#### WHAT TO WORK ON
Please give back, word for word, only the lines starting at the one containing "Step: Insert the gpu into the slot" and ending at the one containing "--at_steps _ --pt" within the material below.

*** INFORMATION SHOWN ***

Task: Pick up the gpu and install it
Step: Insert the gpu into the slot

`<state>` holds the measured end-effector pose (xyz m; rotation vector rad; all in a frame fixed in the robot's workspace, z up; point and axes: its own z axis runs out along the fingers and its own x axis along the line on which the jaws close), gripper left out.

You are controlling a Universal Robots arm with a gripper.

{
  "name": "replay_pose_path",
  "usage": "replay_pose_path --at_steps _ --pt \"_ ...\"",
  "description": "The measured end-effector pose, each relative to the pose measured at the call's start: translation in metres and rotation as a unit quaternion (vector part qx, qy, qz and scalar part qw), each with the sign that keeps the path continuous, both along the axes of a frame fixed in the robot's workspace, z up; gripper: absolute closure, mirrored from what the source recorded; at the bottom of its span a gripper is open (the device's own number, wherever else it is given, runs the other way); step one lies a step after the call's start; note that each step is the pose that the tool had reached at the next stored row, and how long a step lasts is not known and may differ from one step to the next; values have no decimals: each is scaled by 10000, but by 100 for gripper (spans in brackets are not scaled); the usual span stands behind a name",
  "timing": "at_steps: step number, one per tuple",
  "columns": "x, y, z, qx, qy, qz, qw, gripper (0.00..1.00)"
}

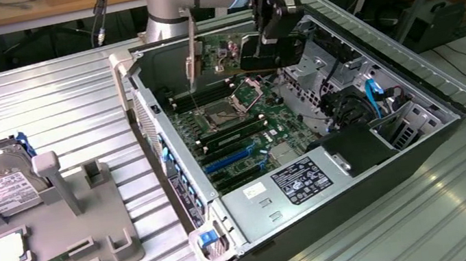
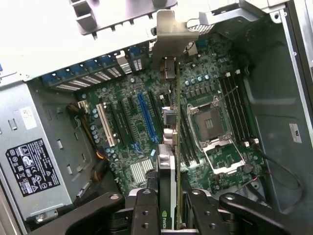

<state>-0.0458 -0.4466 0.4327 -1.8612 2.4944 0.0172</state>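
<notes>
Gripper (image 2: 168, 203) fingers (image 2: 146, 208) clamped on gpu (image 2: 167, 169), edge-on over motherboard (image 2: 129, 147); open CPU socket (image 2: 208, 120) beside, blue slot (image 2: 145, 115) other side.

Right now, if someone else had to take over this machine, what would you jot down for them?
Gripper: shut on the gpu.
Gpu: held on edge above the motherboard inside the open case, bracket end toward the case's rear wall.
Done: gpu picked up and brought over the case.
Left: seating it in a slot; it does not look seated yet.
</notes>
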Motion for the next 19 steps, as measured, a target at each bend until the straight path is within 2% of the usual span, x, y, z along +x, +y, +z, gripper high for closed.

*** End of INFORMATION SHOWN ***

#### YOUR RESPONSE
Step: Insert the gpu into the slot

`<state>` holds the measured end-effector pose (xyz m; rotation vector rad; all in a frame fixed in the robot's workspace, z up; point and axes: its own z axis runs out along the fingers and its own x axis along the line on which the jaws close), gripper left out.

You are controlling a Universal Robots arm with a gripper.

{
  "name": "replay_pose_path",
  "usage": "replay_pose_path --at_steps _ --pt \"_ ...\"",

Nothing further is needed to complete the exercise.